The key to trigger this bug is to let the index_stat_list updating happens after dropping the NDB_SHARE. This can be acheieved with the following patch which injects a sleep:

```
diff --git a/storage/ndb/plugin/ha_ndb_index_stat.cc b/storage/ndb/plugin/ha_ndb_index_stat.cc
index ee2ed91368f..6fca38beb21 100644
--- a/storage/ndb/plugin/ha_ndb_index_stat.cc
+++ b/storage/ndb/plugin/ha_ndb_index_stat.cc
@@ -2421,6 +2421,13 @@ int ha_ndbcluster::ndb_index_stat_query(uint inx, const key_range *min_key,
   const KEY *key_info = table->key_info + inx;
   const NDB_INDEX_DATA &data = m_index[inx];
   const NDBINDEX *index = data.index;
+
+  DBUG_EXECUTE_IF("my_slow_down", {
+    DBUG_PRINT("info", ("Sleeping for 1s"));
+    my_sleep(time_t(1000000));  // sleep 1s
+    DBUG_SET("-d,my_slow_down");
+  });
+
   DBUG_PRINT("index_stat", ("index: %u name: %s", inx, index->getName()));
 
   int err = 0;
```

Here's the input (a shell script).

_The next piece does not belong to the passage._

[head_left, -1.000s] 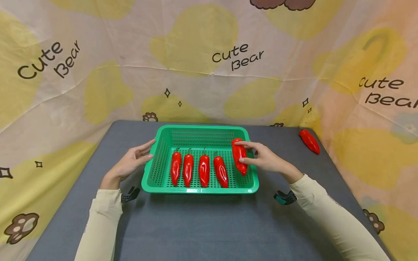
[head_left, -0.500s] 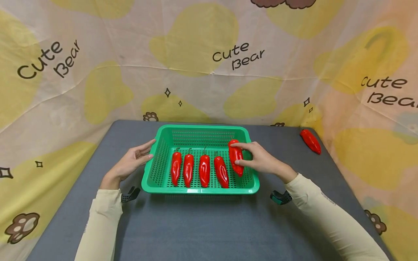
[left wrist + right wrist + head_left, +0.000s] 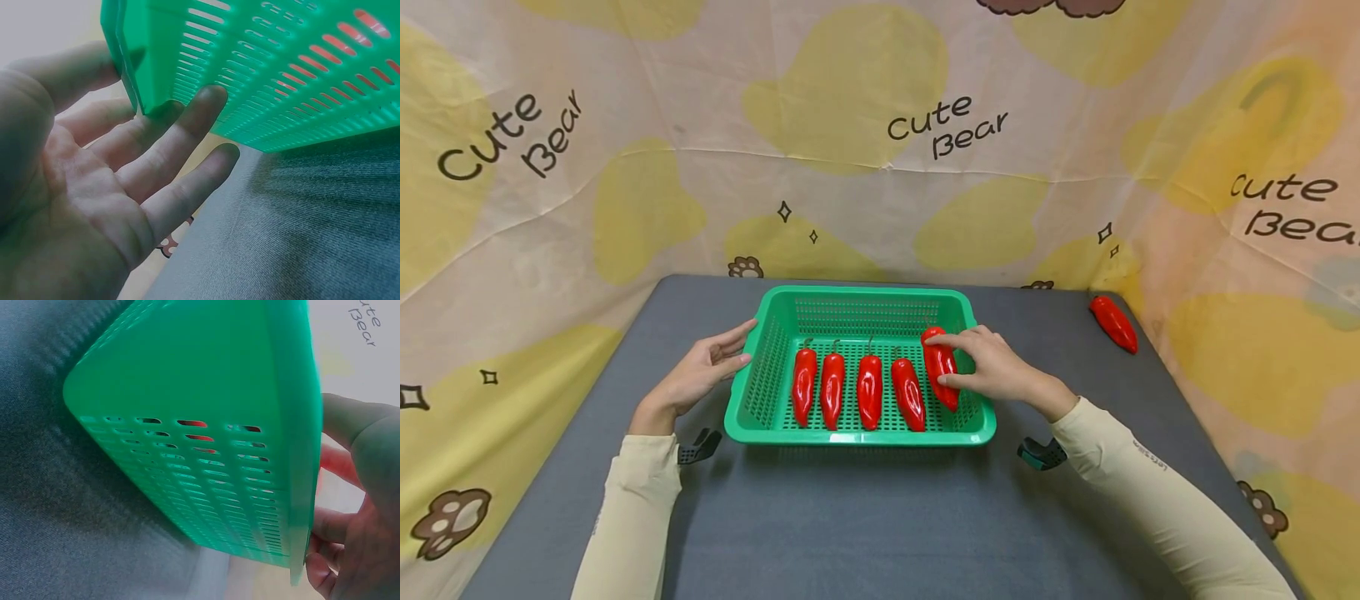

Shorter sql commands might still be able to trigger this bug, though I haven't tried.

```
# To API node 1
mysql --socket="/tmp/mysql1.sock" -u "root" --password="" -e "CREATE DATABASE dstestdb; USE dstestdb; CREATE TABLE tnkugncy (kphwizb varchar(1349) NOT NULL,artxual int(19) NULL,iexga int(18) NOT NULL,id int(11) NOT NULL AUTO_INCREMENT,tekjbsu varchar(289) DEFAULT _utf8mb4\"ISSXDELEEPGTCIPJEARPRBUBQYCNY\",tloaa text NULL,cvlegrbb text,fwmohx int(18) NULL,gyhxn varchar(2001) NOT NULL DEFAULT _utf8mb4\"KWZZQRHBHVTFQXWFXEIWJKGVREQKBLVHNKJDGHEWYMPWEWJLTQCFVECHZQGTNGZPAFFXPSCHQOQEGKSWNMHWFMA\",uuid varchar(253),ccdqe text NOT NULL,pjcob datetime DEFAULT '2025-05-31 00:55:40',PRIMARY KEY(id)) ENGINE = NDB DEFAULT CHARACTER SET = utf8mb4 DEFAULT COLLATE = UTF8MB4_BIN;"
# To API node 1
mysql --socket="/tmp/mysql1.sock" -u "root" --password="" -e "SET GLOBAL debug = 'd,my_slow_down,index_stat,info,enter,exit,warning:i'; SELECT @@debug; USE dstestdb; SELECT tnkugncy.ccdqe,tnkugncy.kphwizb,tnkugncy.tekjbsu,tnkugncy.gyhxn,tnkugncy.iexga,tnkugncy.id,tnkugncy.pjcob,tnkugncy.uuid,tnkugncy.tloaa,tnkugncy.cvlegrbb,tnkugncy.fwmohx,tnkugncy.artxual FROM tnkugncy WHERE tnkugncy.gyhxn<_utf8mb4\"UTJGPTLOAATUEDCVLEGRBBRVVNPJCOBCOR\" ORDER BY uuid DESC,tloaa,cvlegrbb DESC,fwmohx,artxual,pjcob DESC,tekjbsu DESC,gyhxn,iexga,ccdqe DESC for update;" &
# To API node 2
mysql --socket="/tmp/mysql2.sock" -u "root" --password="" -e "USE dstestdb; ALTER TABLE tnkugncy ADD COLUMN (fqjstz varchar(771) NOT NULL DEFAULT _utf8mb4\"BUPCLGVBHKSSOLMVKPRAZHPXEOGAETTL\");" &
wait
```

Suggested fix:
A straightforward fix would be calling `ndb_index_stat_free()` in `real_free_share()` when index_stat_list is not NULL. But I am not sure if this can address other potential issues (if any) caused by this invariant violation.